**COLLECTED DATA**
--

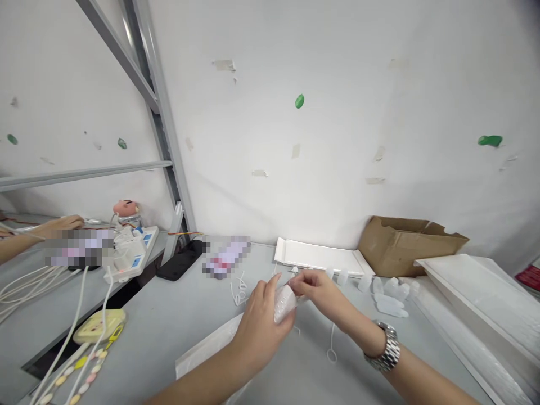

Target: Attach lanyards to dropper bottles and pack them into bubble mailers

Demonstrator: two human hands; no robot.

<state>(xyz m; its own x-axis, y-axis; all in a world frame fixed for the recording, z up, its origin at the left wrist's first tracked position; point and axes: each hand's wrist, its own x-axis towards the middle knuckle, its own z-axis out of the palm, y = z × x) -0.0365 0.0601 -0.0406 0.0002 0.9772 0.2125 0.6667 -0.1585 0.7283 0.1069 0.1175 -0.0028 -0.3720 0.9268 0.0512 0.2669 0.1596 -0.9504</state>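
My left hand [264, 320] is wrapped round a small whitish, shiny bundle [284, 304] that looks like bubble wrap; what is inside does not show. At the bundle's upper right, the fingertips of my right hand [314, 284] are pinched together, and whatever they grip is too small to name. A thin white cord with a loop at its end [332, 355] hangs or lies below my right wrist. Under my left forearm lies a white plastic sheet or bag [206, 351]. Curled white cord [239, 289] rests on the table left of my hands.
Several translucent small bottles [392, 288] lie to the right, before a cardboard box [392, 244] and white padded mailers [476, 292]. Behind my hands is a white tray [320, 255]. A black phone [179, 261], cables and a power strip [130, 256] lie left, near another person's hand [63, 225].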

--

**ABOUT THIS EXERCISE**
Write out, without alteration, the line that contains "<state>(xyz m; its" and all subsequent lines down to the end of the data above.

**EXERCISE SOLUTION**
<state>(xyz m; its own x-axis, y-axis; all in a world frame fixed for the recording, z up, its origin at the left wrist's first tracked position; point and axes: each hand's wrist, its own x-axis towards the middle knuckle, its own z-axis out of the palm, y = z × x) -0.0365 0.0601 -0.0406 0.0002 0.9772 0.2125 0.6667 -0.1585 0.7283 0.1069 0.1175 -0.0028 -0.3720 0.9268 0.0512 0.2669 0.1596 -0.9504</state>
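My left hand [264, 320] is wrapped round a small whitish, shiny bundle [284, 304] that looks like bubble wrap; what is inside does not show. At the bundle's upper right, the fingertips of my right hand [314, 284] are pinched together, and whatever they grip is too small to name. A thin white cord with a loop at its end [332, 355] hangs or lies below my right wrist. Under my left forearm lies a white plastic sheet or bag [206, 351]. Curled white cord [239, 289] rests on the table left of my hands.
Several translucent small bottles [392, 288] lie to the right, before a cardboard box [392, 244] and white padded mailers [476, 292]. Behind my hands is a white tray [320, 255]. A black phone [179, 261], cables and a power strip [130, 256] lie left, near another person's hand [63, 225].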

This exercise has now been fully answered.